Short answer
A drought category table converts index values into drought classes. In SPI analysis, values between -1.0 and -1.49 are often called moderate drought, -1.5 to -1.99 severe drought, and -2.0 or lower extreme drought. These categories support communication, but they should not be treated as exact impact thresholds for every region or sector.
Purpose of drought category tables
Drought indices produce numbers, but most users need meaningful labels. Category tables help translate a numerical value into a drought condition that can be communicated in reports, maps, dashboards, and decision-support systems.

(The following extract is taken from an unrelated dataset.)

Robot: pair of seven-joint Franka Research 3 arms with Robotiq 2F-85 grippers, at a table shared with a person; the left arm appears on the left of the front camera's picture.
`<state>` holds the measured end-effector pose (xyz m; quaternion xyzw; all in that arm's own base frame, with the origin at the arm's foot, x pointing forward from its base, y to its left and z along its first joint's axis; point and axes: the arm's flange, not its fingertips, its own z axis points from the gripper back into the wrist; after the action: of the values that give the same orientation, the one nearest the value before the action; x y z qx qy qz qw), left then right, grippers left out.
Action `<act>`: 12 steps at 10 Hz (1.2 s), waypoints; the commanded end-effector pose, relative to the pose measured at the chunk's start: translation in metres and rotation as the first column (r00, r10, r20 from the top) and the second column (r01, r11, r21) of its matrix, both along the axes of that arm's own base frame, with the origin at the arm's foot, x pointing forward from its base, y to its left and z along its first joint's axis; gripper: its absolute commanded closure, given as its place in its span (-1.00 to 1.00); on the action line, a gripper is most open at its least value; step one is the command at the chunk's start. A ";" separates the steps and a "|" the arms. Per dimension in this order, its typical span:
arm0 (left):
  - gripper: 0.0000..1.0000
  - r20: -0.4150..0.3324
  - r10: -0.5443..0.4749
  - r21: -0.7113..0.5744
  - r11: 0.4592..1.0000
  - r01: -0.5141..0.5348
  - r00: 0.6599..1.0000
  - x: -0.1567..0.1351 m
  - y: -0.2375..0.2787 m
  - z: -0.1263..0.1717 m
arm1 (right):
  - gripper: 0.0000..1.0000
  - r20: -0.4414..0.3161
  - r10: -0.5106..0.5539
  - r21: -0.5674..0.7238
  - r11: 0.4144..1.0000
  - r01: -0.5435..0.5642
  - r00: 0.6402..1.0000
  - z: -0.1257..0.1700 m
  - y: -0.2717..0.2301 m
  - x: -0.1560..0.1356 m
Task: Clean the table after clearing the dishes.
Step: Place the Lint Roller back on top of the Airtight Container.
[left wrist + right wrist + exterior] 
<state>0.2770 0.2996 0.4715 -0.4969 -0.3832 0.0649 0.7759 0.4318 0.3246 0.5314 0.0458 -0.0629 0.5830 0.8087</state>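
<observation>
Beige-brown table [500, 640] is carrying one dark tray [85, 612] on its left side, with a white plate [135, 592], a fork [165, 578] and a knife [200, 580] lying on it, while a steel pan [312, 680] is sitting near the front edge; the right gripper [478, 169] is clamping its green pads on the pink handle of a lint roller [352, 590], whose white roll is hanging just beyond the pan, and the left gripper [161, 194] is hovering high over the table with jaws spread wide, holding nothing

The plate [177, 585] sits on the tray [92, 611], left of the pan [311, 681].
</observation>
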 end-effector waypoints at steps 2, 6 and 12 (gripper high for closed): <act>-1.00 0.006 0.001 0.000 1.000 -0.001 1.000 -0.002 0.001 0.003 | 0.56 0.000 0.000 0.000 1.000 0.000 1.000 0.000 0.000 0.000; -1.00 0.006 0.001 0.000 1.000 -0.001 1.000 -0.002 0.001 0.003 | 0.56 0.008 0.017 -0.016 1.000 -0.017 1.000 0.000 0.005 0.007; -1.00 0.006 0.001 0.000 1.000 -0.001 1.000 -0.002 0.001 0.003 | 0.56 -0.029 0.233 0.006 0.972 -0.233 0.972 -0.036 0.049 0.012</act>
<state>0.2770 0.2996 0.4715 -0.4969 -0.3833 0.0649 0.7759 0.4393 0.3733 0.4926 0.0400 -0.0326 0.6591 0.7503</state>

Categories also improve consistency. When all users apply the same threshold table, drought maps and event summaries become easier to compare across locations and time periods.
Common SPI category table
| SPI range | Common category | General interpretation |
|---|---|---|
| 2.00 or greater | Extremely wet | Very unusual wet conditions |
| 1.50 to 1.99 | Very wet | Strong positive precipitation anomaly |
| 1.00 to 1.49 | Moderately wet | Above-normal precipitation |
| -0.99 to 0.99 | Near normal | No strong standardized anomaly |
| -1.00 to -1.49 | Moderate drought | Noticeable dry anomaly |
| -1.50 to -1.99 | Severe drought | Strong dry anomaly |
| -2.00 or lower | Extreme drought | Very rare dry anomaly |
Limitations of category tables
Category tables simplify interpretation, but drought impacts do not always begin at the same index value. A moderate SPI value can be damaging during a sensitive crop stage, while a severe SPI value may have less impact if water storage is high or irrigation is available.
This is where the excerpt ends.